Ja is a common noun without a plural form. In life, if you’re lucky, you get (and need) only one. The word may be defined as: 1. Fortune. 2. Windfall 3. Mad riches like that 1/2  a billion Powerball pot-of-gold several months ago. But Unlike winning the lottery—immediately after being struck by lighting for the third time under the same tree—you would not know when, how, or where to take a chance on finding a ja.

Imagine inheriting an old house on several acres of so-so land from Aunt Agnes. The real-estate market suddenly takes off. Developers move in. You’re pretty confident the upswing will last forever. So, you take out twice the maximum possible mortgage on the property. Now, you’re facing foreclosure. You start to pack the few belongings your aunt had left in the old house, taking care not to break the spines of old photo albums you never had time to open. Underneath a loose floorboard you find a burlap bag full of rare coins worth millions. That might explain what a ja is. But not really.

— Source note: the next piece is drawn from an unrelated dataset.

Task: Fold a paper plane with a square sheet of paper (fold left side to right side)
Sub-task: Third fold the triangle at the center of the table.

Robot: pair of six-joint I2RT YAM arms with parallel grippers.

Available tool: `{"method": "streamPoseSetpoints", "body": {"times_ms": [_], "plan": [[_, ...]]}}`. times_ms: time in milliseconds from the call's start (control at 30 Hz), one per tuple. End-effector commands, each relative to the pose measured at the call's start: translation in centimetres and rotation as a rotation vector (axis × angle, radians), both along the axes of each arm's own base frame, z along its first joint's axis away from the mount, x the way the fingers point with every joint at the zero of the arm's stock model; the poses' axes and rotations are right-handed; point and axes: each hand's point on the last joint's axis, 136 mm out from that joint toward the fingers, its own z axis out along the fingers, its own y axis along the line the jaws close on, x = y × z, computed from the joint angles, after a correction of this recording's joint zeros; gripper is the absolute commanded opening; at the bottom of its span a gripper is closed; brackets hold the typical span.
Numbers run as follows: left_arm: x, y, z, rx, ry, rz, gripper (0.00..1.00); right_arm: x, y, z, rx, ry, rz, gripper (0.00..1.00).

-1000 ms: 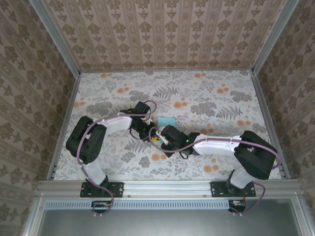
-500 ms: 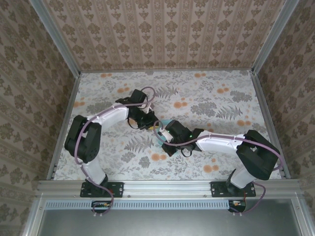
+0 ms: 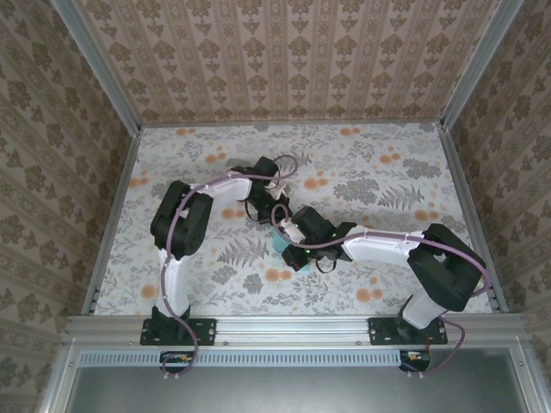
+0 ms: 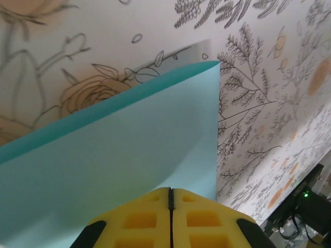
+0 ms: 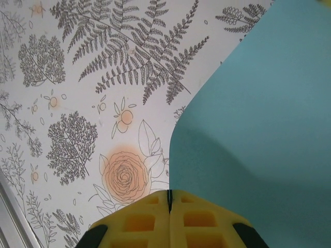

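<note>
The square sheet of paper is light blue and sits at the table's middle, mostly hidden under both wrists. In the left wrist view the sheet rises off the cloth in a curved sweep, its far corner pointing up right. My left gripper is shut, its yellow fingers meeting on the sheet's near part. In the right wrist view the paper bends away to the right, and my right gripper is shut on its near edge. From above, the left gripper and right gripper stand close together.
A floral tablecloth covers the table, walled by patterned panels and metal rails. Part of the right arm with a green light shows at the left wrist view's lower right. Open cloth lies at the back and far right.
My left arm swung right, over to the paper, and its jaws closed. The right gripper stayed shut and shifted slightly back with the sheet.
</note>
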Motion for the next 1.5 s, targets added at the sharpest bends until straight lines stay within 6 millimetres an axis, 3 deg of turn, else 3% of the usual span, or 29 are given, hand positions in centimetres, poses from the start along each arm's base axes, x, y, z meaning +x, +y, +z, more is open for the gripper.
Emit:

With Haiti constantly changing, some might say the days of finding a ja might have gone the way of the ancestors. That may be true, but the word’s definition has become so dynamic that people are finding ja all the time. Rarely does a ja look like one. One man’s junk is another’s ja. You’ve heard stories of someone paying two dollars at a flea market for a dusty painting that turns out to be a Rembrandt. Whether or not a ja is considered a fortune depends on its finder. 

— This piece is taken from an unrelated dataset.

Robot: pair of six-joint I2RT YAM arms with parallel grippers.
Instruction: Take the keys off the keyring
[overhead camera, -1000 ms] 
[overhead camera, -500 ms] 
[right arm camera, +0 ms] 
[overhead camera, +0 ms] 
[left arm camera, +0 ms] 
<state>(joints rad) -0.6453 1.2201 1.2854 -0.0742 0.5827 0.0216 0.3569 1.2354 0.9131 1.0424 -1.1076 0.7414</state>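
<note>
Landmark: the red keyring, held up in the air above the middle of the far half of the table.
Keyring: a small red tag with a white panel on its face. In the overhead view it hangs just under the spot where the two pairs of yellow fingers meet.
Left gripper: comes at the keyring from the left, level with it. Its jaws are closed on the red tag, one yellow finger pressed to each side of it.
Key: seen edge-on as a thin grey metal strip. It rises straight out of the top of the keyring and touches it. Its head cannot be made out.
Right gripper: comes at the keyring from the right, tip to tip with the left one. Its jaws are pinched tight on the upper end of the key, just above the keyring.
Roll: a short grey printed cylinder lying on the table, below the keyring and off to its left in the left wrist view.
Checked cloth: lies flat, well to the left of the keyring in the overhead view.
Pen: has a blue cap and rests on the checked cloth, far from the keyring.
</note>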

One of my favorite ja stories belongs to L.H. “I took my mother for somewhat of a hoarder,” L.H. had written on her Facebook page. While her mother was on vacation last Christmas, she took the opportunity to de-clutter. She nearly fainted with joy when she discovered the ja of rare books, many of them first editions by Haitian authors like Jacques “Masters of the Dew” Roumain. L.H. could not believe her fortune. Her friends were beyond thrilled. A few admitted to being a little jealous.

Around that time, I visited a relative who’s known for “saving” stuff. In a corner of the house was a cabinet bursting with old vinyl records. I could not believe what I saw. There were original (some signed) records by Billie Holiday, Mahalia Jackson, Harry Belafonte, Lena Horne, Ray Charles, Ayizan, Michael Jackson, and too many others to mention. “You’ve got a real ja here,” I said.

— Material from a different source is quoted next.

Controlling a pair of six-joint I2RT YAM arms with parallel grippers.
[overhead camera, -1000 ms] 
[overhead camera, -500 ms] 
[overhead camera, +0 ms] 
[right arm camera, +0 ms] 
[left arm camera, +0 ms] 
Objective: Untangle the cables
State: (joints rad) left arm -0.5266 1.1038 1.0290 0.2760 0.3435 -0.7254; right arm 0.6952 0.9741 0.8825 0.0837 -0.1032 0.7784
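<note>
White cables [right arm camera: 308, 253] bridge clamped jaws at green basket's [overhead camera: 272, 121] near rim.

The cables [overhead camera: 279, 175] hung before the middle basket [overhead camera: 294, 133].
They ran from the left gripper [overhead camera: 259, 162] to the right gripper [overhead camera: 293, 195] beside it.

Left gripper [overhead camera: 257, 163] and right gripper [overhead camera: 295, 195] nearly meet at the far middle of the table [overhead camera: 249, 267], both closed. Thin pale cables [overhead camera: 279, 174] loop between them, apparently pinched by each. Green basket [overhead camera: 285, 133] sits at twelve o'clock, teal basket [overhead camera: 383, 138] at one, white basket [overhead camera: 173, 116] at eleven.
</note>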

“I know,” the owner gave a sly smile.

I was so giddy I photographed some of the album covers. I sent a picture to a guitarist friend of the now-defunct Haitian Roots band, Ayizan. “Where did you find this?” my friend wanted to know. He was so inspired that he decided to pick up his guitar after years of ignoring it. That was a double ja!


Searching my bookshelves for something inspiring to read this morning, I found a true treasure. The book’s cover is cracked and discolored, but the contents are like gold coins. The book is Edner A. Jeanty’s 999 Haitian Proverbs in Creole and English. Sure, most of these proverbs are available on the Web. Holding the book in my own hands, however, felt extra. . . rich.

I hope you had fun learning the word Ja. If you are a Haitian reading this, you knew I would have had a tough time trying to define it. If you have examples you would like to share, inbox them to Voices. I’ll be glad to post them here and on our Facebook page.

Bonheur et santé,


L.H.’s Book from her Ja of rare titles.

PS. I just went to the kitchen for a cup of coffee. “Here’s a bunch of Haiti pictures,” My husband said, giving me a manila envelope. He had been emptying out an old bag of clothes that had been in the basement.  I had forgotten about those pictures. Among toothless cousins in Haiti who think they are so incredibly hot now, I find a picture of DJ One who had worked at Jean “The Agronomist” Léopold Dominique’s radio station. DJ One perished in the earthquake nearly three years ago. I wonder if and where there are other pictures of him today. I call that find a ja. Wouldn’t you?